Beating the scalding mixture for 3-5 minutes. I did my best, for at least 6 minutes. It didn't help that the cookbook gave no directions, not even a hint, of what this was meant to do to the super-hot, super-sweet stuff. I gave it a couple more minutes beating because, by this time, it had become "the enemy".

Then I looked for a tray to pour it into. There was a surprisingly large quantity of mixture, and I don't have many containers that would take it all, so I improvised with a large, square pyrex dish. Then waited for it to cool. Scalding hot, mainly sugar type dishes take a surprisingly long time to cool. So I usefully employed the time by having another sloe gin. Then I had a brainwave - I'd put the pyrex dish OUTSIDE to cool! Excellent! Covering it with clingfilm so that neither the neighbourhood cats nor the tame local hedgehog could burn their mouths trying to eat the stuff, I set it on the patch of communal grass outside my house. And had another sloe gin.

Half an hour later and the mixture wasn't noticeably any cooler (but the level of sloe gin in the bottle was noticeably lower!).

Checking it the next morning, it had at least cooled, but was runny. So runny that any attempt at scoring it into squares to serve up as cubes was out of the question. (Please note, at this point I DIDN'T have a sloe gin, but a cup of tea - I'm not an alcoholic after all!).....(but I was tempted!)

I left it for 24 hours, just to give it time to think about how uncooperative it was being, and the chance to see the error of it's ways and repent. It didn't make any difference. Nothing seemed to make any difference.

Now, I happily admit that I'm not the world's greatest cook. I tend to like recipes that are "a handful of this" and "see what you've got in your fridge", all in one pot things. Without boasting, I do make really tasty soup, and delicious stews. I have also made "prop" food whilst working in the theatre that would make your mouth water to look at (even had birds come down to peck papier-mache bread at one outdoor performance, but that's another story...). But I'm not a BAD cook. I know this because I've lived in many flats and houses, each with kitchens that had their own quirks, and am aware at how an environment affects one's cooking. My last kitchen was a joy to work in. No matter what I cooked, or how I cooked it, the kitchen seemed to smile, sing a happy song, and produce something wonderful out of whatever I threw into the pot.

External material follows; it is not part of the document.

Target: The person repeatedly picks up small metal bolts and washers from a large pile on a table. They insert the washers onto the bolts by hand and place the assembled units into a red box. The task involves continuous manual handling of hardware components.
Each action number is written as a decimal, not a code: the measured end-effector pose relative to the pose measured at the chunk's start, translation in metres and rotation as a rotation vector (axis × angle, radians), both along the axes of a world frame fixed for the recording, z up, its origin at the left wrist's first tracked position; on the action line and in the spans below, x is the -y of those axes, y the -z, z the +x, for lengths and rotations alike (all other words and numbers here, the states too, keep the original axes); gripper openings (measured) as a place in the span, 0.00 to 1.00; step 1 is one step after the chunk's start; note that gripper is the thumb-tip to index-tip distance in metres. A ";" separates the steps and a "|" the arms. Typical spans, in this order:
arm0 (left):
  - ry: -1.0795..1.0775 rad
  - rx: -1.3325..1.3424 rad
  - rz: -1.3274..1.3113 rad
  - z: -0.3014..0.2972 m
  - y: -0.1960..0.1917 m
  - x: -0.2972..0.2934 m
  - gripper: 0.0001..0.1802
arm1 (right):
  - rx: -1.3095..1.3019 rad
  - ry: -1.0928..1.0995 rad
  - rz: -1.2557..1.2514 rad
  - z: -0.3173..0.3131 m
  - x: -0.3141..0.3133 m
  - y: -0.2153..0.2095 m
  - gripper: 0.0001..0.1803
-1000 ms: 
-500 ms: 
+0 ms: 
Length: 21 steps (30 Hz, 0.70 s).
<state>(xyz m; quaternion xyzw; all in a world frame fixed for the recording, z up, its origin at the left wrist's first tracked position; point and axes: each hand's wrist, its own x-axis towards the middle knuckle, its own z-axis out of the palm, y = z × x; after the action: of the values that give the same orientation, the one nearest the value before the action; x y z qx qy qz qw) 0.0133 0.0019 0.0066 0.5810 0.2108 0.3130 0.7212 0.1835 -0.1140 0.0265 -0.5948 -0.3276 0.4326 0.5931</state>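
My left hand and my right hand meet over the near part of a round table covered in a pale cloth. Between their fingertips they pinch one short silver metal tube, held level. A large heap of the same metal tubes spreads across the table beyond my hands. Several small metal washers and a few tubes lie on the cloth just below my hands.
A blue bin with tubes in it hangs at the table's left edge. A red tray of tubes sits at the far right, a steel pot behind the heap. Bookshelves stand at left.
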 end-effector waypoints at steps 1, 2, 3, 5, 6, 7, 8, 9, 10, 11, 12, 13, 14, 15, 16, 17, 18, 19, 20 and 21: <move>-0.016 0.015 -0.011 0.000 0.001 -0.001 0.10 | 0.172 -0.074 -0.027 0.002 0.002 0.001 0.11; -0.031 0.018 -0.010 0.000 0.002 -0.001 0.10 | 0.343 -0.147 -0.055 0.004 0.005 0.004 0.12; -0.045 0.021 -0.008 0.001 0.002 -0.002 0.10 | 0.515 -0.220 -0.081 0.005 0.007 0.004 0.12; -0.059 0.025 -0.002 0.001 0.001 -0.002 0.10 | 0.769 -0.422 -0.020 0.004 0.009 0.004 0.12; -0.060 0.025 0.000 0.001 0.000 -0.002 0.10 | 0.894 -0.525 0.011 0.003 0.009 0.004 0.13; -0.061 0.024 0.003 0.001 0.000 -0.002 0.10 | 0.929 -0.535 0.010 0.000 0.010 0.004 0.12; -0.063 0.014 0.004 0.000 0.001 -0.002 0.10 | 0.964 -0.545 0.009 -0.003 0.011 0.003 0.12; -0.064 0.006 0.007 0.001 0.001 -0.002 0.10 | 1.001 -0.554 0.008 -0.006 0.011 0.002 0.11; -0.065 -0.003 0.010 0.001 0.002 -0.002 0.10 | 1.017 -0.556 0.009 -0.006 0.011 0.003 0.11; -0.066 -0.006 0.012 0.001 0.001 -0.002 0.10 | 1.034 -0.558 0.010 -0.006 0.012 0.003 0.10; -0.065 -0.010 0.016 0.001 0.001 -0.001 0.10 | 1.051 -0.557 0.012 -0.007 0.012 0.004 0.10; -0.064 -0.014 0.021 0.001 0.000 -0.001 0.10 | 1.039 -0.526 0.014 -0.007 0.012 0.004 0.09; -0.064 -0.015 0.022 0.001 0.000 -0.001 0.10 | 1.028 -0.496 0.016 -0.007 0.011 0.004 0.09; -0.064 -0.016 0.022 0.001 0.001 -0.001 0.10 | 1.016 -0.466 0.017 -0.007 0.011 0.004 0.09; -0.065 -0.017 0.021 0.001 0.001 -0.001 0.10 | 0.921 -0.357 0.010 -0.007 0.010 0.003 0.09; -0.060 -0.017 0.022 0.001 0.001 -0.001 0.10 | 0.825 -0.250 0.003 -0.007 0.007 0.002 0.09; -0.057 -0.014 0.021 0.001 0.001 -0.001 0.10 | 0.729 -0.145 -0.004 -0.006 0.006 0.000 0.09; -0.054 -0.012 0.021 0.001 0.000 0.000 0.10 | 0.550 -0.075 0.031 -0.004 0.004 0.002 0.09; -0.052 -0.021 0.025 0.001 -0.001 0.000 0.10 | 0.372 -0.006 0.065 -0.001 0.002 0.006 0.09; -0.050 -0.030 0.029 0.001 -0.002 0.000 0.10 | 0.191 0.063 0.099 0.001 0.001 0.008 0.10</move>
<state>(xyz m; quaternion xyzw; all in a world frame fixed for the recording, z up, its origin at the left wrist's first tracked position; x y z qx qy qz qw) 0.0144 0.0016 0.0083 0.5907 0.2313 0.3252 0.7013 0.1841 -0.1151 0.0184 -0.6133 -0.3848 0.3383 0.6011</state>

This is why I know that it was my kitchen's fault that the tablet wouldn't set. The kitchen wants to be part of the sitting room. It doesn't like cooking.

The labour intensive disaster that was meant to be tablet was in no way influenced by the fact that, apparently, I should have used a thing called a "sugar thermometer" (wouldn't it melt?hahaha!) and that tablet needs to be poured into a metal tray (not pyrex) and, above all, that the secret to good tablet is in the beating with a wooden spoon. Who knew? Certainly not me. It seems to be common knowledge among other would-be tablet makers though. Turns out that tablet, far from being an easy to make recipe, is actually a highly complex chemical reaction!

Well, you learn something new every day! Who'da thunkit!

My brother was delighted at the kilner jar of "Tablet Spread" I gave him for his birthday. His partner looked a bit puzzled, but she is English, so I wasn't sure if she was puzzled because she hadn't heard of tablet before, or because she had heard of tablet and couldn't work out why it wasn't presented in hard little cubes, as per the usual way of serving. I explained my reasoning that, if you can have spreadable chocolate, why not spreadable tablet? She didn't quite look convinced. By this point my brother had opened the jar and was scooping out and eating the mixture with his finger, a look of sugar-induced glee on his face!

This was how I came to invent "Tablet Spread - a Unique Twist on a Traditional Scottish Recipe, Specially Designed for Stewart on the Advent of His Birthday"!

(This is my local sweetie shop - where I should have just bought ready-made tablet and saved myself the trouble!)




1 comment:

Alistair said...

You left out the bit where you succinctly but relentlessly battered it with a spoon whilst showing it to me. I thought I might possibly get an honourable mention for mental support during the "creation" of the stuff, however I suppose I'm not important enough to mention in your lah-dee-dah blog.